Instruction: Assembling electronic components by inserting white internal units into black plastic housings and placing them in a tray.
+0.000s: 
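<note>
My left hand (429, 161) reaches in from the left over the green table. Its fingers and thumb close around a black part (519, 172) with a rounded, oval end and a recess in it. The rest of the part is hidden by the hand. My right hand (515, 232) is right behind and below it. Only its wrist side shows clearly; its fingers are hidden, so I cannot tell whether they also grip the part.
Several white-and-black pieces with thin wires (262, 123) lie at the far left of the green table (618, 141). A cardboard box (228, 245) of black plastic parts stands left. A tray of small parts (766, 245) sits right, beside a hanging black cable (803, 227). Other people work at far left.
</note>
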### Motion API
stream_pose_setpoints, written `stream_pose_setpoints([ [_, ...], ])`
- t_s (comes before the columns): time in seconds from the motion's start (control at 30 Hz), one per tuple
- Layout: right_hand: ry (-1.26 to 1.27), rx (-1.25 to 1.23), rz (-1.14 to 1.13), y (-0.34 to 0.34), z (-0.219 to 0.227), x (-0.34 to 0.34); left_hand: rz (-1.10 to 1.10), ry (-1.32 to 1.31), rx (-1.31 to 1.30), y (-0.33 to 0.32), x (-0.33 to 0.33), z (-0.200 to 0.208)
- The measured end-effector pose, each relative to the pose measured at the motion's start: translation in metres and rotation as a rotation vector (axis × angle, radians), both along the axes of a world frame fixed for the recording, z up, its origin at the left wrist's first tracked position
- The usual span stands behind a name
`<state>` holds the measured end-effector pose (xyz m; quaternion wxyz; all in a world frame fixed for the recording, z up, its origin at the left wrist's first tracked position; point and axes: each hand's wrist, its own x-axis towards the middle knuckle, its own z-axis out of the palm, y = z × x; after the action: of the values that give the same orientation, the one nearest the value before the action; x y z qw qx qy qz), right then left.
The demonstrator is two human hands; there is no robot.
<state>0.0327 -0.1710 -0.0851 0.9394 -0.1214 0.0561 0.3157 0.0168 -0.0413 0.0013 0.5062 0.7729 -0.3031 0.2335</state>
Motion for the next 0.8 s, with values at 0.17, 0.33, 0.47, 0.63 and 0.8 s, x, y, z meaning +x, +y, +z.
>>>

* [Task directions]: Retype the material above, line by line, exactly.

* [Result below]:
Instruction: Assembling electronic components by inserting white internal units into black plastic housings and placing them in a tray.
+0.000s: 
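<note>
My left hand (429, 161) reaches in from the left over the green table. Its fingers and thumb close around a black part (519, 172) with a rounded, oval end and a recess in it. The rest of the part is hidden by the hand. My right hand (515, 232) is right behind and below it. Only its wrist side shows clearly; its fingers are hidden, so I cannot tell whether they also grip the part.
Several white-and-black pieces with thin wires (262, 123) lie at the far left of the green table (618, 141). A cardboard box (228, 245) of black plastic parts stands left. A tray of small parts (766, 245) sits right, beside a hanging black cable (803, 227). Other people work at far left.
</note>
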### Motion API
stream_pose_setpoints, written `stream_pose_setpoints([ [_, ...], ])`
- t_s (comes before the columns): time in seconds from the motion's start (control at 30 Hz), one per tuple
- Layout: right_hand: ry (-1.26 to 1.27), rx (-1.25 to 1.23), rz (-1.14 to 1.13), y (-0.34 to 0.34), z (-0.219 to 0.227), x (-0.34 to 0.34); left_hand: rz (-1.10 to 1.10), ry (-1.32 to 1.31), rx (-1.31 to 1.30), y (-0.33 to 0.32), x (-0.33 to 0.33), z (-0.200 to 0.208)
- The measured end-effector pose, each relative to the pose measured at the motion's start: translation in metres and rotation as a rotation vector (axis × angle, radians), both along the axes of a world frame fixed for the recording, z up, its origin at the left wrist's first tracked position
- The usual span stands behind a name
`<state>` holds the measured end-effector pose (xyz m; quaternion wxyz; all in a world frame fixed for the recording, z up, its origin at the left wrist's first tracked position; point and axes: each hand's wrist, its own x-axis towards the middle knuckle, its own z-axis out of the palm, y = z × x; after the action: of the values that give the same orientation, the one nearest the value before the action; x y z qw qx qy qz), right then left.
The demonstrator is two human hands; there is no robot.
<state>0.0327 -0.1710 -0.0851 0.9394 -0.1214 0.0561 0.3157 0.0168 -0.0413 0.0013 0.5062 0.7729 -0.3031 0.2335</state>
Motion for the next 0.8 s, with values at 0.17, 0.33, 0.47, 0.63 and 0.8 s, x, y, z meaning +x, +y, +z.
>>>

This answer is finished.